しかし、単にウィンドウズが壊れているだけのことが多い。特にウィンドウズ98までのバージョンでは、仕事で使うなら当然のごとく、もう1台予備が必要だと思わせるぐらいOSとしては脆弱だ。普通に使っていても壊れる性質のものなので大事なデータは日頃からこまめにバックアップを取るのが最大の備えになる。この備えがあらゆる対策よりも実はもっとも有効であったりする。バージョンアップが進み2000やXPになると、それなりに壊れにくくなったが、それでも過信は禁物。
質問に対する答えは、これから述べている通りだが、心構えとしては怪しいホームページを見ない、怪しいメールを開かないなどが必要だと思われる。ただし、実際問題としてそれでは判断がつきかねる場合があるし、ハナから悪意あるサイトやメールにはあまりにも弱い。そこで比較的お手軽な対応策を次に挙げる。

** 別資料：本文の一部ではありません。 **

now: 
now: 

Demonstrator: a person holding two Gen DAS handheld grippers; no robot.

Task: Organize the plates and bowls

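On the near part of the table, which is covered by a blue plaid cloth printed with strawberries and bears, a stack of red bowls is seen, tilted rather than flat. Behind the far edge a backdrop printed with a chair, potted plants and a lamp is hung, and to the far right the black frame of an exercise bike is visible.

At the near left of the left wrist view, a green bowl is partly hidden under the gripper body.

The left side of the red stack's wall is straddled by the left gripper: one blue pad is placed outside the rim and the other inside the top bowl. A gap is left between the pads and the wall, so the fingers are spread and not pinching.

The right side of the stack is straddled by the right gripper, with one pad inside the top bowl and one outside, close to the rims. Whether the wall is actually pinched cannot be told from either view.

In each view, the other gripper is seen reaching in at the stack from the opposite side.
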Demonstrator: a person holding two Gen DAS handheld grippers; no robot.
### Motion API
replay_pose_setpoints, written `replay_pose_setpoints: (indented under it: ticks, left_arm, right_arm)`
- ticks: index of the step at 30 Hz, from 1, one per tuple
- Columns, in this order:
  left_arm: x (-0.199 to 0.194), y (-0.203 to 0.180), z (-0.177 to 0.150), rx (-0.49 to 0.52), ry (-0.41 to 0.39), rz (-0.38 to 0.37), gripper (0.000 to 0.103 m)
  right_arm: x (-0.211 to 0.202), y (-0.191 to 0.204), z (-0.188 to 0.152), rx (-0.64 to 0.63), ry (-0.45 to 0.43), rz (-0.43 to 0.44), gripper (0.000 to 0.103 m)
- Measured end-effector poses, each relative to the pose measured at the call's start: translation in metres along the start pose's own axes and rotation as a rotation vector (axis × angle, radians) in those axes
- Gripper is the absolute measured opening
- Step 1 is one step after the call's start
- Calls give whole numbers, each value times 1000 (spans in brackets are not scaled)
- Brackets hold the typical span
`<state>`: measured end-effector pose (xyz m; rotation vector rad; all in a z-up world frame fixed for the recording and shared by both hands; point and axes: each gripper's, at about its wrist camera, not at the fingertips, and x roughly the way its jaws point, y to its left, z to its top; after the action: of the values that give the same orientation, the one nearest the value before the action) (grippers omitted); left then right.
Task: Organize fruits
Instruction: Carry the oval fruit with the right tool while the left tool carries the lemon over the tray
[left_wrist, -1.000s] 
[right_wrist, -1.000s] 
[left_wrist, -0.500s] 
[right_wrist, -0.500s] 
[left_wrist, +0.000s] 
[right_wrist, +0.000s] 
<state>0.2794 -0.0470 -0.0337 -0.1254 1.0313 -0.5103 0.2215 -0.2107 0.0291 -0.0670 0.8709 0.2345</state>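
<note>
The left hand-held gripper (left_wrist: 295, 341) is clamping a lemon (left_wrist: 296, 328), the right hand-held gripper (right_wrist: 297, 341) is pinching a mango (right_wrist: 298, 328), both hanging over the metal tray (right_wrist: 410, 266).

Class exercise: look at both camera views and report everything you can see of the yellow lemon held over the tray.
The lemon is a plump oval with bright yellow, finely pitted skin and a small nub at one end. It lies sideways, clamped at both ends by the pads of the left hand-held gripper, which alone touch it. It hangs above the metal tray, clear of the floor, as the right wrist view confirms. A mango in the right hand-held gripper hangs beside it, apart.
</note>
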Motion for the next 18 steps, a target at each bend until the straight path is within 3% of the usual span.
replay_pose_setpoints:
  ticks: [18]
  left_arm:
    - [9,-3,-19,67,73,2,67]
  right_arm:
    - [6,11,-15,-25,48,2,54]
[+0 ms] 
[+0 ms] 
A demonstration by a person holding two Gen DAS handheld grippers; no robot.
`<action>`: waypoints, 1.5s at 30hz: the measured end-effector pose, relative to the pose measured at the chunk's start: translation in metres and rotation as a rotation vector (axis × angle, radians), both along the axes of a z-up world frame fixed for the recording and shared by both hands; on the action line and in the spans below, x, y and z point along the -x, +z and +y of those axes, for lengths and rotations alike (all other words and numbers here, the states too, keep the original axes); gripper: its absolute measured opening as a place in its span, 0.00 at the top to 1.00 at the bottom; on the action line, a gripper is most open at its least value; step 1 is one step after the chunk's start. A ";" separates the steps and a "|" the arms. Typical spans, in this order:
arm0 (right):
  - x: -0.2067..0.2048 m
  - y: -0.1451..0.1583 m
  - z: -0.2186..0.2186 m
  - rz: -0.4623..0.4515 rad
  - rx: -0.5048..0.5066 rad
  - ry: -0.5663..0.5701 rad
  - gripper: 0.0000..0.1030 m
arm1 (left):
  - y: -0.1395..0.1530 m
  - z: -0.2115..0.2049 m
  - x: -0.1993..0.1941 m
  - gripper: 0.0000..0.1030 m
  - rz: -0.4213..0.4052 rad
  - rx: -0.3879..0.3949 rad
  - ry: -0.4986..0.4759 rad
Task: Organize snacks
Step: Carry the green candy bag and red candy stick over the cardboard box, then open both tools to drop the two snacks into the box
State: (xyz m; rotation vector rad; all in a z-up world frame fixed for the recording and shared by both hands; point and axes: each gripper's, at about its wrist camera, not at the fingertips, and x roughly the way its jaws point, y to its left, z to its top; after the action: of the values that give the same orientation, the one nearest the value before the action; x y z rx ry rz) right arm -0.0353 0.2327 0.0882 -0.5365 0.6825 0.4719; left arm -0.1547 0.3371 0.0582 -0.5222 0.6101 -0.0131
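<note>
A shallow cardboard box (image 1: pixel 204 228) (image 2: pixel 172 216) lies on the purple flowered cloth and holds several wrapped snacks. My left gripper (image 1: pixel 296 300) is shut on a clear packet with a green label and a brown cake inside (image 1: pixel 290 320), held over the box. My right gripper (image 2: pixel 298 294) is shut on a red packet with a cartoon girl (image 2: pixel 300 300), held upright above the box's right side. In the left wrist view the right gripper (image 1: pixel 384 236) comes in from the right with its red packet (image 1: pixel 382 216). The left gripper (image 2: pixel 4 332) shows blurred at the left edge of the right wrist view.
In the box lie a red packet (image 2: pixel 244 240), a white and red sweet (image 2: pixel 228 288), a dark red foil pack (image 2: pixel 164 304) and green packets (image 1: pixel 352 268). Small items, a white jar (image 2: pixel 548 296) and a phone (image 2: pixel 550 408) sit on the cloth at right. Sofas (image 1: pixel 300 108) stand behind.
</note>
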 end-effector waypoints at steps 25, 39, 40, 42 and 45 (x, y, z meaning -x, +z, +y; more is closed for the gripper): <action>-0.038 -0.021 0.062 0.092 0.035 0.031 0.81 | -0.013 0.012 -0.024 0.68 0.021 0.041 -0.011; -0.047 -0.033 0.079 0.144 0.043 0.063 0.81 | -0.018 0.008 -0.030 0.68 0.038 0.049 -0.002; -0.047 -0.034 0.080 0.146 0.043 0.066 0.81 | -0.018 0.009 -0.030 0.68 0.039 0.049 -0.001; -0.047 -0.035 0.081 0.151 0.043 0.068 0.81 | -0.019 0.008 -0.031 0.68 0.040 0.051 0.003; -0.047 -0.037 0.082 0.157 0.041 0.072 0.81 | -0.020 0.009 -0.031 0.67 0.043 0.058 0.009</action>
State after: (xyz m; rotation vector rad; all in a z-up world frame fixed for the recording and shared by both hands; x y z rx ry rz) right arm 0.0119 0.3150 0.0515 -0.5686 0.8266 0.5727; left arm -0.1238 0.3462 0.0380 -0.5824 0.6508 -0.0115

ブロードバンドルーター(以下、ルーターという)を使う
もしくはルーター機能を搭載した機器を使う。ルーターの役割を簡単に説明すると、会社に掛かってきた代表電話を取り次ぐ受付の社員と似ている。不必要と思われる件については丁重にお断りし、仕事に関係する件は各課の内線に振る。たとえば、営業課という風に。要するに一つしかない会社の代表番号をうまく運用している状態に近い。当たり前の話だが受付がいるがために、そして内線という性質上、外部の人が直接、内線電話にコールできないシステムになっている。受付のおかげで、たとえば言葉は良くないが、悪質なクレーマーに邪魔されず各課の社員は業務に専念することが可能となる。それはインターネットという玉石混淆(ぎょくせき-こんこう)の世界からの影響を少なくすることを意味している。逆に内線電話から外の世界には自由に通話ができる。これはホームページを見たり、メールを送信することに相当する。
株式会社 ○○○○
代表 03-△△△△-××××
総務課 内線[1]
開発課 内線[2]
開発課 内線[3]
ルーターと人的な受付の違いは、機械であるルーターは驚くほど短時間で拒否や取り次ぎ、切り替えを各端末に対して行えることだ。これはあたかも、各々の内線電話が独立した回線と電話番号を持ち、同時に通話しているような状態に似ている。この機能のおかげで回線が一つにもかかわらず複数のパソコンがインターネットに接続できるなどの芸当もこなす。
ウィンドウズアップデートを行う
たとえば、地震の横揺れには強いが縦揺れには弱いということが、あとで判明し建物の構造的欠陥を修復する作業。プログラムはそういうケースが多々ある。
最新のウィルスソフトを使う
ウィルスソフトは警備員に相当する。怪しい人がいないか目を光らせている。発見すると捕まえにいく。ただし、警備員より頭のいい犯人(ウィルス)が出現したら、お手上げ。
上記の対策以外にもある。ただし、残念ながらどんな対応策を取ったとしても100%安全なシステムはこの世には存在しない。そこにはリスク発生確率とコストとのバランスを天秤にかける必要が出てくる。仮に100%に近づくことができたとしても、かかるコストが桁一つ違うなどということがおこる。そこで、くどいようだがバックアップをとることが重要になる。